* Aim of the task
Take the listing and print it in full, exactly as given.

* Provided records
────

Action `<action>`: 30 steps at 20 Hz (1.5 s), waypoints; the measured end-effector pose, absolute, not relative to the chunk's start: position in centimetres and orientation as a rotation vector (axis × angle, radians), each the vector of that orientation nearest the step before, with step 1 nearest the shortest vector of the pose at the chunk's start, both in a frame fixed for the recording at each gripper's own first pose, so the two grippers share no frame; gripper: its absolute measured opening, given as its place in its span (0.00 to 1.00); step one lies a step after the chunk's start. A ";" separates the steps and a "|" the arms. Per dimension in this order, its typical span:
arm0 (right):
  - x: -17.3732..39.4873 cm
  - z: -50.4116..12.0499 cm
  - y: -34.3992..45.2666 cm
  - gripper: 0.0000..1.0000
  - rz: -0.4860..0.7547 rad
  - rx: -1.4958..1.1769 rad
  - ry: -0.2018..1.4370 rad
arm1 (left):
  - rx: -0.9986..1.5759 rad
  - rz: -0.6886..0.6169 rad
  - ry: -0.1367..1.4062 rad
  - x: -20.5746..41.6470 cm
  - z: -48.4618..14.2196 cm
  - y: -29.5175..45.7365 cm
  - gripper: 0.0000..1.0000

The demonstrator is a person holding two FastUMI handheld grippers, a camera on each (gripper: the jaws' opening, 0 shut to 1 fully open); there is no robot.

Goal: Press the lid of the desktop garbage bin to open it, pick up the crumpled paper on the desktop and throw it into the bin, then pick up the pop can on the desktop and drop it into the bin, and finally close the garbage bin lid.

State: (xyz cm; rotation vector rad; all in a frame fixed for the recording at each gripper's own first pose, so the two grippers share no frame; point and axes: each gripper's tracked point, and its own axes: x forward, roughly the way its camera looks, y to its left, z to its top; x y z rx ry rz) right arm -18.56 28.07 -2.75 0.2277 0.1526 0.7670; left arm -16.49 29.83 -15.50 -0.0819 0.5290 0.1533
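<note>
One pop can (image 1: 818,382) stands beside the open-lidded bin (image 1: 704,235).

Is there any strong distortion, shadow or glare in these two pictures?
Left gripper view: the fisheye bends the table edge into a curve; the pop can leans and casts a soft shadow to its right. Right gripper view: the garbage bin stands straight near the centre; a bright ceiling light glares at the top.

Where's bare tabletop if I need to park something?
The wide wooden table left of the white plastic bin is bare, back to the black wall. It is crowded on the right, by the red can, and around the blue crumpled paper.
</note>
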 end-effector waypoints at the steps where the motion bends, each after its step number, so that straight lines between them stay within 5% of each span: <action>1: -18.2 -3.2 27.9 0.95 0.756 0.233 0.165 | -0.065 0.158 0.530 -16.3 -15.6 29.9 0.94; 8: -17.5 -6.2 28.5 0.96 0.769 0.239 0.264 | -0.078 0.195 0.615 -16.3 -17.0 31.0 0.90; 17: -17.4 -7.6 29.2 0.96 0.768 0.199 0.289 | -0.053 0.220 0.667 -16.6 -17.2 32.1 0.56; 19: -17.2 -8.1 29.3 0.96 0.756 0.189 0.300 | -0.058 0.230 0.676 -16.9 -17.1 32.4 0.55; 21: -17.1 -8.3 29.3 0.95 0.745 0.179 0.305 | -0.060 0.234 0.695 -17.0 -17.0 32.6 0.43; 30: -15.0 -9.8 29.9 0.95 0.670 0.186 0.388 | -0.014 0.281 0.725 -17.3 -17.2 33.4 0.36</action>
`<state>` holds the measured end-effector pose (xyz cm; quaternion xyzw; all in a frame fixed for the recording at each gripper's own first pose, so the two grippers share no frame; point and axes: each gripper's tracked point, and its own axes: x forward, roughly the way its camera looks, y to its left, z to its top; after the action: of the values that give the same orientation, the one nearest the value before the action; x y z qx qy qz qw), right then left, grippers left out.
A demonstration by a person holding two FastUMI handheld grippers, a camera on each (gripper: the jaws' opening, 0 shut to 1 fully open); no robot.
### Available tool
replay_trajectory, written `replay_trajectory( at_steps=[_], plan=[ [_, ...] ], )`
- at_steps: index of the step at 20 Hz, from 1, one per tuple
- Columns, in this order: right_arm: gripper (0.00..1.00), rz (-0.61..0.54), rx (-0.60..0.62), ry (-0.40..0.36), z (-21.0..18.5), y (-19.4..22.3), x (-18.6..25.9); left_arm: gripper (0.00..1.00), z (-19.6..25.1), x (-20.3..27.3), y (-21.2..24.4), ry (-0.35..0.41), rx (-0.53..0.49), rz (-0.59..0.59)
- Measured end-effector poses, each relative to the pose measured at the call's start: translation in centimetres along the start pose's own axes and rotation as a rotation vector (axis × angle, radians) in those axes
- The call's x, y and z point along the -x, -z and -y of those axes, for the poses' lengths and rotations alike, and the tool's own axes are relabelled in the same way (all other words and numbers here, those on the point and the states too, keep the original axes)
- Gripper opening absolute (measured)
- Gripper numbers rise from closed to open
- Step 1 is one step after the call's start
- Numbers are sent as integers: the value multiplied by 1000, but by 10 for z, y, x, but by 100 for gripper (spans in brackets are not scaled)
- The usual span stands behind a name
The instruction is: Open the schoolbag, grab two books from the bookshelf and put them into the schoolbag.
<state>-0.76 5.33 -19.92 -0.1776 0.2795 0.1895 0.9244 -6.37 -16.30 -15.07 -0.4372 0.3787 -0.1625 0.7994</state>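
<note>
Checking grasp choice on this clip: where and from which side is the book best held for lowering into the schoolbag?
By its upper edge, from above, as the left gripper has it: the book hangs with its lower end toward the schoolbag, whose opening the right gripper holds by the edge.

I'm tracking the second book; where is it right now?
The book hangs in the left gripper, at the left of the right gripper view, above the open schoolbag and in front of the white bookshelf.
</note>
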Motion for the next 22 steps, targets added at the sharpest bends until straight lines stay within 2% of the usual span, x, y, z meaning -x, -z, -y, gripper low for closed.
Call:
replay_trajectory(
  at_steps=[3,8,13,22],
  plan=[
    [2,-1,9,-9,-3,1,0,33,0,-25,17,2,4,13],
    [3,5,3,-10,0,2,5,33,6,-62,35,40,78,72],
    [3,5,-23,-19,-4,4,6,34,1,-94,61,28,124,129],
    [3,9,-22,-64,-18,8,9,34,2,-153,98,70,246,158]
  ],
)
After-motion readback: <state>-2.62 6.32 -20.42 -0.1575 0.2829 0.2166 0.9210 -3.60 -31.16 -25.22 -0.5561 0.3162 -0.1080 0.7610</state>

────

* Your response
Action `<action>`: 30 steps at 20 Hz (1.5 s), waypoints; the measured end-effector pose, absolute, not relative to the chunk's start: position in centimetres and orientation as a rotation vector (axis × angle, radians), each the vector of that orientation nearest the step before, with step 1 nearest the shortest vector of the pose at the chunk's start, both in a frame fixed for the recording at each gripper's own first pose, so the two grippers share no frame; gripper: its absolute measured opening, given as its place in its span (0.00 to 1.00); step one lies a step after the chunk's start. A ";" separates the steps and a "|" the arms. Per dimension in this order, its typical span:
arm0 (right):
  - x: -17.3732..39.4873 cm
  - z: -50.4116..12.0499 cm
  - y: -34.3992..45.2666 cm
  - gripper: 0.0000..1.0000
  - rz: -0.4860..0.7547 rad
  - rx: -1.4958..1.1769 rad
  - ry: -0.2018..1.4370 rad
arm1 (left):
  - rx: -0.9986..1.5759 rad
  - rz: -0.6886..0.6169 rad
  - ry: -0.1367..1.4062 rad
  - x: -20.5746..41.6470 cm
  - z: -48.4618..14.2196 cm
  - y: -29.5175..45.7365 cm
  - gripper: 0.0000..1.0000

The demonstrator is a person holding two FastUMI handheld grippers, a camera on each (gripper: the jaws' opening, 0 shut to 1 fully open); there is no robot.

Goal: Press the lid of the desktop garbage bin to open it, pick up the crumpled paper on the desktop and throw it into the bin, then pick up the pop can on the desktop and drop it into the bin, and finally close the garbage bin lid.

State: (xyz cm; rotation vector rad; all in a frame fixed for the recording at each gripper's own first pose, so the two grippers share no frame; point and axes: each gripper's tracked point, and its own axes: x forward, roughly the way its camera looks, y to its left, z to its top; x y z rx ry rz) right arm -18.56 28.07 -2.75 0.2277 0.1526 0.7670; left arm -16.49 29.83 -15.50 -0.0819 0.5290 0.1533
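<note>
One pop can (image 1: 818,382) stands beside the open-lidded bin (image 1: 704,235).

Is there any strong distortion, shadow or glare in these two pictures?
Left gripper view: the fisheye bends the table edge into a curve; the pop can leans and casts a soft shadow to its right. Right gripper view: the garbage bin stands straight near the centre; a bright ceiling light glares at the top.

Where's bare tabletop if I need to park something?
The wide wooden table left of the white plastic bin is bare, back to the black wall. It is crowded on the right, by the red can, and around the blue crumpled paper.
</note>
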 end-effector waypoints at the steps where the motion bends, each after its step number, so that straight lines between them stay within 5% of each span: <action>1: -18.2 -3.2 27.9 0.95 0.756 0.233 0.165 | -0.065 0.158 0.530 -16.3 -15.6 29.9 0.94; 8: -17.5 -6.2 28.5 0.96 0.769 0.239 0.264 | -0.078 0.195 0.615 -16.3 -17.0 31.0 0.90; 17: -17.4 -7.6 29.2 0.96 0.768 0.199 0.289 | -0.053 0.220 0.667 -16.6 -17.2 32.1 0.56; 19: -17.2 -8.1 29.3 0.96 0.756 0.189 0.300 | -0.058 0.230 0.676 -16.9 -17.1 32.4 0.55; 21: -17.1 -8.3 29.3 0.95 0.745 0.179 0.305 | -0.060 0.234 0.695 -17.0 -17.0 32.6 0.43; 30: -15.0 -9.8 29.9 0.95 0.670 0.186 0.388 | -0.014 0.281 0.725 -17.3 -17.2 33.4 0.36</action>
`<state>` holds the measured end-effector pose (xyz cm; quaternion xyzw; all in a frame fixed for the recording at each gripper's own first pose, so the two grippers share no frame; point and axes: each gripper's tracked point, and its own axes: x forward, roughly the way its camera looks, y to its left, z to its top; after the action: of the values that give the same orientation, the one nearest the value before the action; x y z qx qy qz qw), right then left, grippers left out.
A demonstration by a person holding two FastUMI handheld grippers, a camera on each (gripper: the jaws' opening, 0 shut to 1 fully open); no robot.
### Available tool
replay_trajectory, written `replay_trajectory( at_steps=[_], plan=[ [_, ...] ], )`
- at_steps: index of the step at 20 Hz, from 1, one per tuple
- Columns, in this order: right_arm: gripper (0.00..1.00), rz (-0.61..0.54), rx (-0.60..0.62), ry (-0.40..0.36), z (-21.0..18.5), y (-19.4..22.3), x (-18.6..25.9); left_arm: gripper (0.00..1.00), z (-19.6..25.1), x (-20.3..27.3), y (-21.2..24.4), ry (-0.35..0.41), rx (-0.53..0.49), rz (-0.59..0.59)
- Measured end-effector poses, each relative to the pose measured at the call's start: translation in centimetres along the start pose's own axes and rotation as a rotation vector (axis × angle, radians) in those axes
- The call's x, y and z point along the -x, -z and -y of those axes, for the poses' lengths and rotations alike, and the tool's own axes are relabelled in the same way (all other words and numbers here, those on the point and the states too, keep the original axes)
- Gripper opening absolute (measured)
- Gripper numbers rise from closed to open
- Step 1 is one step after the call's start
- Numbers are sent as integers: the value multiplied by 1000, but by 10 for z, y, x, but by 100 for gripper (spans in brackets are not scaled)
- The usual span stands behind a name
The instruction is: Open the schoolbag, grab two books from the bookshelf and put them into the schoolbag.
<state>-0.76 5.33 -19.92 -0.1776 0.2795 0.1895 0.9244 -6.37 -16.30 -15.07 -0.4372 0.3787 -0.1625 0.7994</state>
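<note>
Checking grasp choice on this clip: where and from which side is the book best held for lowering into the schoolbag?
By its upper edge, from above, as the left gripper has it: the book hangs with its lower end toward the schoolbag, whose opening the right gripper holds by the edge.

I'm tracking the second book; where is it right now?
The book hangs in the left gripper, at the left of the right gripper view, above the open schoolbag and in front of the white bookshelf.
</note>
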Motion for the next 22 steps, targets added at the sharpest bends until straight lines stay within 2% of the usual span, x, y, z meaning -x, -z, -y, gripper low for closed.
Call:
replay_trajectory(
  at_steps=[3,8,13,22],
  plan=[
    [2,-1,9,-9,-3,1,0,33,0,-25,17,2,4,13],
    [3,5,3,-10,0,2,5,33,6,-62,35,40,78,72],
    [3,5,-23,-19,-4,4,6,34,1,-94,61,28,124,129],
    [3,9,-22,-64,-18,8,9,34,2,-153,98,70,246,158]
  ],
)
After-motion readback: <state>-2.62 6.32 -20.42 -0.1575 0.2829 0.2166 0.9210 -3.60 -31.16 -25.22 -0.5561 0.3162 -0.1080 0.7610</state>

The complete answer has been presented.